Transcribe the lines below verbatim, skipping the images.

------ Dataset excerpt

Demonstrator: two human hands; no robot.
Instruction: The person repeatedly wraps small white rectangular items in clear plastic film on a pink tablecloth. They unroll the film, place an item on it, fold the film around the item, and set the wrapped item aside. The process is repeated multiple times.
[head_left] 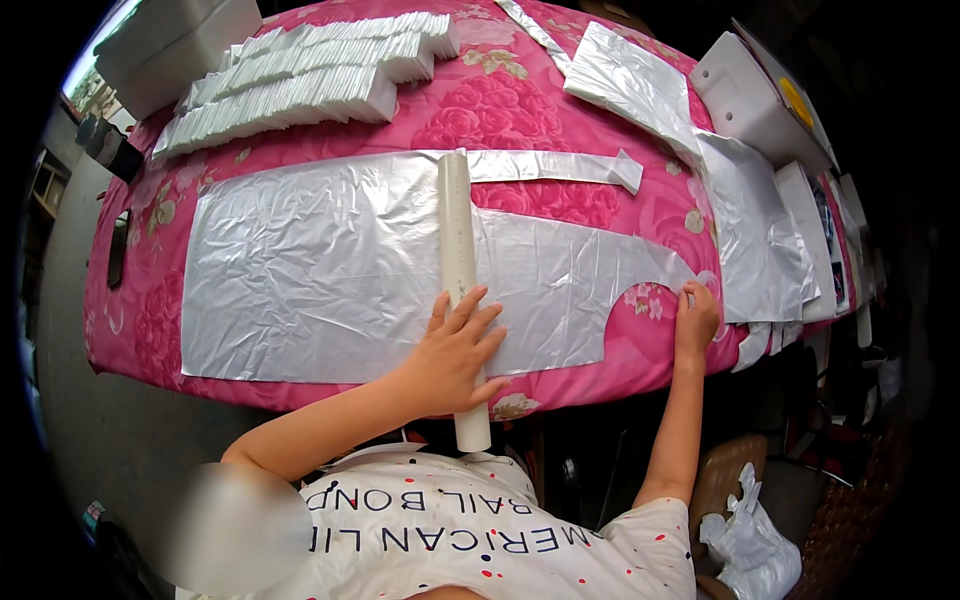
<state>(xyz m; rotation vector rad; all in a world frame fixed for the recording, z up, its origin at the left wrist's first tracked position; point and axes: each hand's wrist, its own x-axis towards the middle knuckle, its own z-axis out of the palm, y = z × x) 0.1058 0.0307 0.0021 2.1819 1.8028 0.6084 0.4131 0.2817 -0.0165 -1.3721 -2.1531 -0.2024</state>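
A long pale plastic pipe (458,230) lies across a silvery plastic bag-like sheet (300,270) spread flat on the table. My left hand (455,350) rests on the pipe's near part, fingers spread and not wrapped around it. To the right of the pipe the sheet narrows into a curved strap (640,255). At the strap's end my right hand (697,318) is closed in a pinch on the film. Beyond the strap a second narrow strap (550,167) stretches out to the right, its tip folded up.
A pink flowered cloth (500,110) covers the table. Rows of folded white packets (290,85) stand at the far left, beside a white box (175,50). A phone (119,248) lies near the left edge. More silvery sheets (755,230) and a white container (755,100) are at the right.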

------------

[Finished task]:
Demonstrator: two human hands; no robot.
Instruction: The person repeatedly wraps small white rectangular items in clear plastic film on a pink tablecloth. They unroll the film, place an item on it, fold the film around the item, and set the wrapped item aside. The process is repeated multiple times.
[head_left] 
<state>(xyz m; rotation vector rad; all in a world frame fixed for the recording, z up, its origin at the left wrist's first tracked position; point and axes: each hand's wrist, its own x-axis towards the middle knuckle, its own z-axis out of the palm, y = z × x) 0.1058 0.0307 0.0021 2.1819 1.8028 0.6084 0.4131 0.2817 -0.0165 -1.3721 -2.1531 -0.2024</state>
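A long pale plastic pipe (458,230) lies across a silvery plastic bag-like sheet (300,270) spread flat on the table. My left hand (455,350) rests on the pipe's near part, fingers spread and not wrapped around it. To the right of the pipe the sheet narrows into a curved strap (640,255). At the strap's end my right hand (697,318) is closed in a pinch on the film. Beyond the strap a second narrow strap (550,167) stretches out to the right, its tip folded up.
A pink flowered cloth (500,110) covers the table. Rows of folded white packets (290,85) stand at the far left, beside a white box (175,50). A phone (119,248) lies near the left edge. More silvery sheets (755,230) and a white container (755,100) are at the right.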

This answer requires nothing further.